A former top enforcement official in the Securities and Exchange Commission's Texas office has been barred from appearing before the agency for one year for violating conflict-of-interest rules.
The SEC said on Thursday that former Fort Worth enforcement director Spencer Barasch worked for the Stanford Group Co, the company led by convicted Ponzi schemer Allen Stanford, despite federal ethics rules that banned him from doing so.
In January, Barasch agreed to pay a $50,000 (31,900 pounds) civil fine to settle related claims from the Justice Department.
At that time, Barasch had also hoped to settle the SEC action by agreeing to a six-month bar, but SEC commissioners unanimously rejected the offer amid concerns that it was too lenient, people familiar with the matter then said.

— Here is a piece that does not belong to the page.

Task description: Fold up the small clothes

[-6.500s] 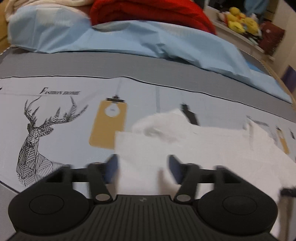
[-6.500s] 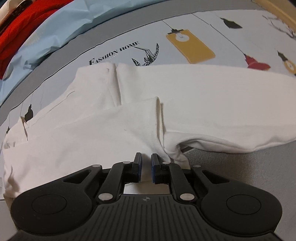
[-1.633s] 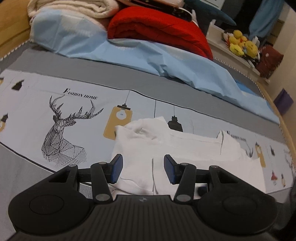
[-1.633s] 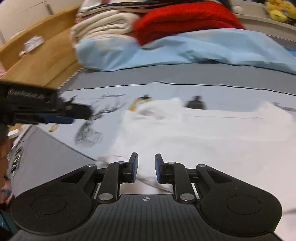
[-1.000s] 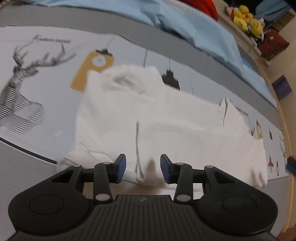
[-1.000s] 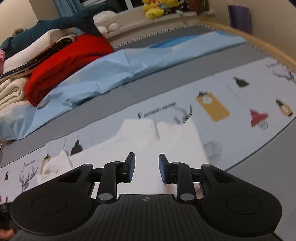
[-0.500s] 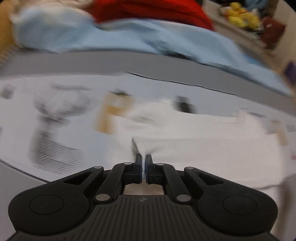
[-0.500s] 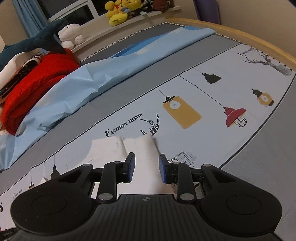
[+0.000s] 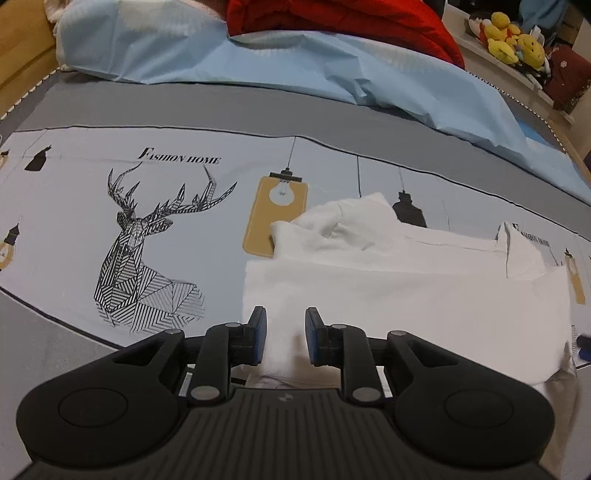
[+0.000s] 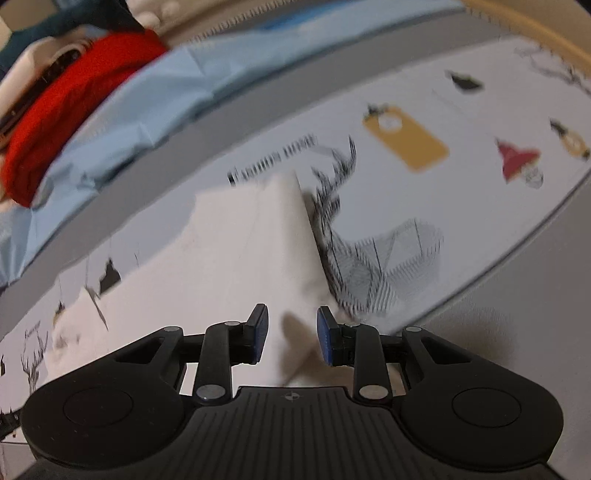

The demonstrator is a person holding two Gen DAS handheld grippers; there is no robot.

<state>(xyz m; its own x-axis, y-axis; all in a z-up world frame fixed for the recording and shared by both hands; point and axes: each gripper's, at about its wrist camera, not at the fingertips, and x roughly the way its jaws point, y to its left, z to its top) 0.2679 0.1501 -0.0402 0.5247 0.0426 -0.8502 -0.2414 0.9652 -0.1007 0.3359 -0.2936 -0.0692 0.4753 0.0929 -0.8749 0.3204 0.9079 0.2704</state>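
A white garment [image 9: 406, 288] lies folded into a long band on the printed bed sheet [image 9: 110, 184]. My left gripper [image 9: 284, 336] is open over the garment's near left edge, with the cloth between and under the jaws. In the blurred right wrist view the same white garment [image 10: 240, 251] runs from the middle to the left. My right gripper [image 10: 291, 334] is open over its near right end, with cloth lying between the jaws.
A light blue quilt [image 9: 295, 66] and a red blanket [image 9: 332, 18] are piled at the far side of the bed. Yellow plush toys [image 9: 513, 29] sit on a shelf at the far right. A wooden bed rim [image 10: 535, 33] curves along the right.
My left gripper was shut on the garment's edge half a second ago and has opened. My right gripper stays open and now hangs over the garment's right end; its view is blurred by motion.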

Texas financier Allen Stanford was convicted in March of running a $7 billion Ponzi scheme. He was found guilty on 13 of 14 criminal counts, including fraud, conspiracy, and obstructing an SEC investigation.
Barasch agreed to the SEC's one-year bar without admitting or denying the allegations that he violated federal conflict of interest rules.
While at the SEC's Fort Worth office, the SEC said, Barasch "personally and substantially" took part in decisions involving allegations of securities law violations by entities associated with Robert Allen Stanford, including Stanford Group Co.
When he moved to private practice in 2005, he asked the SEC's ethics office whether he could represent Stanford, and was told no, the SEC said.
But in the fall of 2006, he accepted an engagement from Stanford and billed for 12 hours of legal work related to the matters Barasch had participated in while at the Commission, the agency said.
"This action shows that the commission takes seriously ethical lapses by attorneys who appear and practice before it, and that such violations will result in serious disciplinary action," SEC Associate General Counsel Richard Humes said in a statement.
Paul Coggins, an attorney for Barasch, said that his client has "served the SEC and his country with integrity and distinction" and "carried the same high standards of ethics and achievement into private practice."
"In order to avoid the expense and uncertainty of protected litigation, Spence and the government have entered into a settlement that fully and finally resolved this matter," Coggins said.
A spokeswoman for Barasch's current law firm, Andrews Kurth, referred all questions to Barasch's attorney.